ASSIGNMENT. Lines in the listing below that contain the string "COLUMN" are to be found and copied.

SOURCE MATERIAL.
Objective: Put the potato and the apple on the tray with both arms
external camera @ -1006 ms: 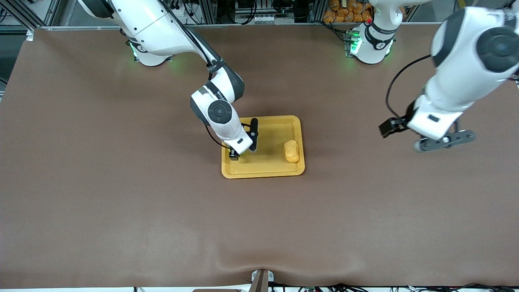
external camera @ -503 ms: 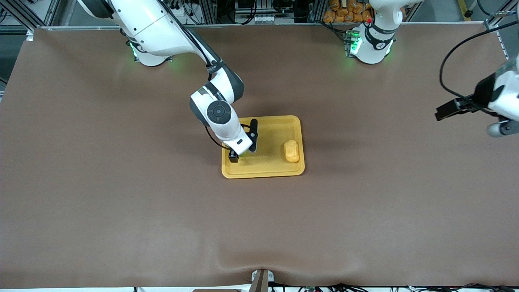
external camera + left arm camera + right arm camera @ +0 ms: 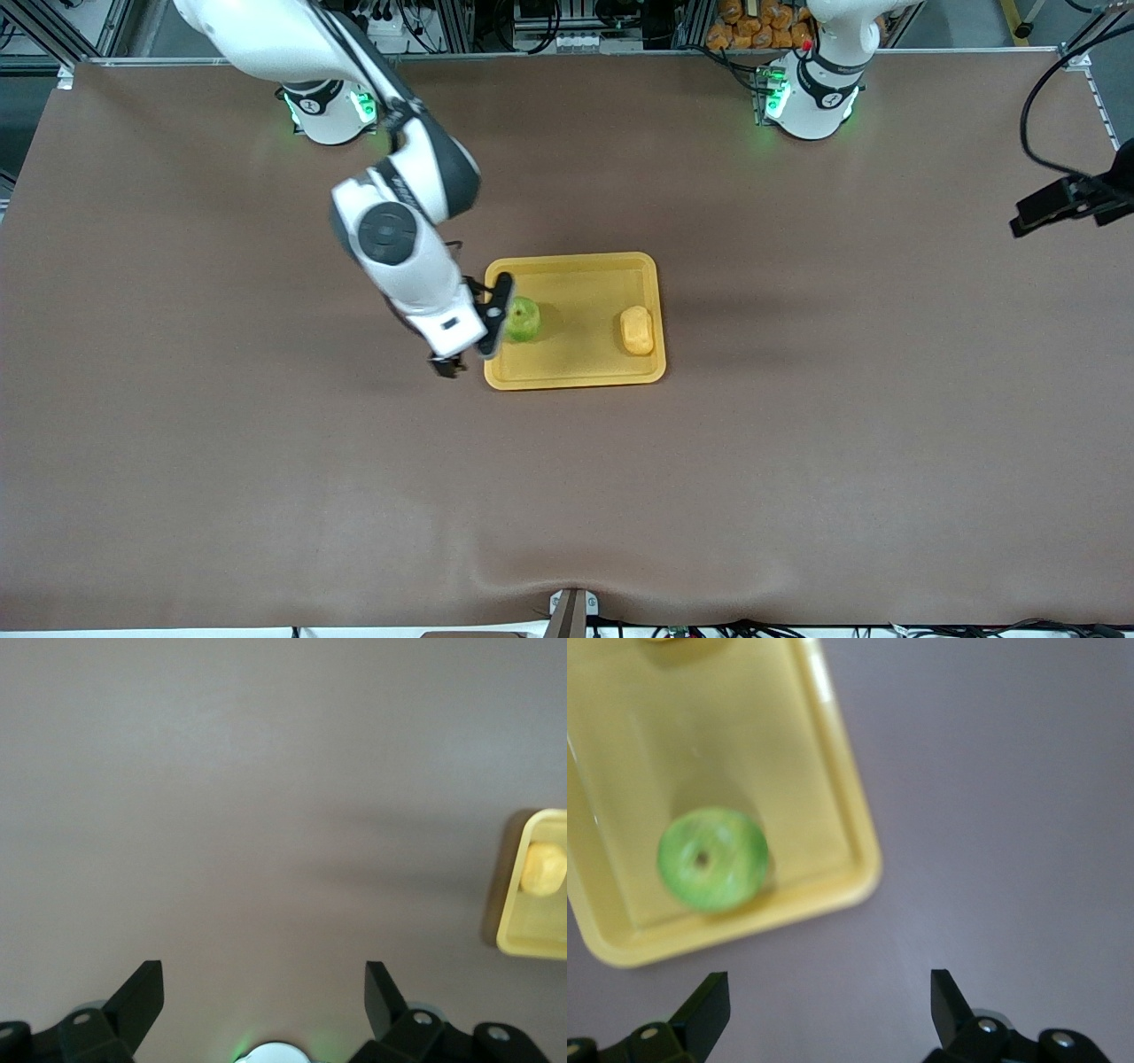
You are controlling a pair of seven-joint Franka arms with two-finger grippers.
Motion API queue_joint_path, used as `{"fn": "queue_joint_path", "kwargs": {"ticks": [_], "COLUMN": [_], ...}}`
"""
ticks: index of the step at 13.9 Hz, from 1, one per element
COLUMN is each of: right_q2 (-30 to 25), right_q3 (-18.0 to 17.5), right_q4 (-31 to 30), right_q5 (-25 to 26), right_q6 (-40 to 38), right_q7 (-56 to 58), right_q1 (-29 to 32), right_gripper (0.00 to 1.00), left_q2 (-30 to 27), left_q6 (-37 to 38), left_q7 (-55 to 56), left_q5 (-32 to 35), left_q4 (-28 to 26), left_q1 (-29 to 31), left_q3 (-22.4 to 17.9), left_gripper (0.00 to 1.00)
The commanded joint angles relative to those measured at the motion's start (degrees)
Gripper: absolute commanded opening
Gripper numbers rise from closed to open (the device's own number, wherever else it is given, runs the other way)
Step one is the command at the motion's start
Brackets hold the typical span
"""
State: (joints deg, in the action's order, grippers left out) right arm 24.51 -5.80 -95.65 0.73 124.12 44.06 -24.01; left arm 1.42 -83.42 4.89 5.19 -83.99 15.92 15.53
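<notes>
The yellow-orange tray [image 3: 585, 301] lies mid-table. The green apple [image 3: 523, 319] sits upright in it at the end toward the right arm. It also shows in the right wrist view [image 3: 711, 859] with its stem dimple up. The potato [image 3: 636, 330] lies in the tray's end toward the left arm. My right gripper [image 3: 474, 332] is open and empty, up over the tray's rim and the mat beside the apple. My left gripper [image 3: 263, 992] is open and empty, high over bare mat at the left arm's end. The tray's corner [image 3: 532, 935] and potato [image 3: 542, 868] show far off.
A brown mat [image 3: 266, 461] covers the whole table. Orange packets [image 3: 762, 22] and cables lie past the table edge by the left arm's base [image 3: 811, 97]. A small bracket [image 3: 571, 611] sits at the table's near edge.
My right gripper has let go of the apple, risen and drawn back toward the right arm's end; the apple now shows on the tray. The left arm has swung farther out toward its end.
</notes>
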Motion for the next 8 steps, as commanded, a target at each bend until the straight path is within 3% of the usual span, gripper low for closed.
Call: {"fn": "queue_joint_path", "kwargs": {"ticks": [1,5,8], "right_q2": [-5.51,-12.97,-18.25], "right_q3": [-1.05,-1.14,-1.06], "right_q4": [-0.85,-0.50,-0.32], "right_q5": [1.03,-1.77,-3.98], "right_q6": [-3.96,-12.66,-20.04], "right_q7": [-4.06,-4.42,-4.43], "right_q1": [4.66,13.88,21.09], "right_gripper": [1.00,1.00,1.00], "left_q2": [-2.38,-5.28,-7.74], "left_q6": [1.42,1.42,1.16], "left_q7": [-1.64,-1.72,-2.60], "left_q5": [-0.97,-0.97,-1.14], "left_q4": [-0.82,-3.71,-6.44], "left_q1": [-6.57,-16.07,-17.59], "left_q3": [-7.24,-16.83,-18.34], "left_gripper": [1.00,1.00,1.00]}}
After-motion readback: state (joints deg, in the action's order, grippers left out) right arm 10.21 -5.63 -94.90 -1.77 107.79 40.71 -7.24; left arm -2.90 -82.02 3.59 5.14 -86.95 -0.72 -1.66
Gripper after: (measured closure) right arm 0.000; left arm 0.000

RESPONSE FOR THIS EXERCISE.
Motion API queue_joint_path, used as `{"fn": "queue_joint_path", "kwargs": {"ticks": [_], "COLUMN": [_], ...}}`
COLUMN is each of: right_q2 (-30 to 25), right_q3 (-18.0 to 17.5), right_q4 (-31 to 30), right_q5 (-25 to 26), right_q6 (-40 to 38), right_q7 (-56 to 58), right_q1 (-29 to 32), right_gripper (0.00 to 1.00), left_q2 (-30 to 27), left_q6 (-37 to 38), left_q7 (-55 to 56), left_q5 (-32 to 35), left_q4 (-28 to 26), left_q1 (-29 to 31), left_q3 (-22.4 to 17.9), left_gripper (0.00 to 1.00)

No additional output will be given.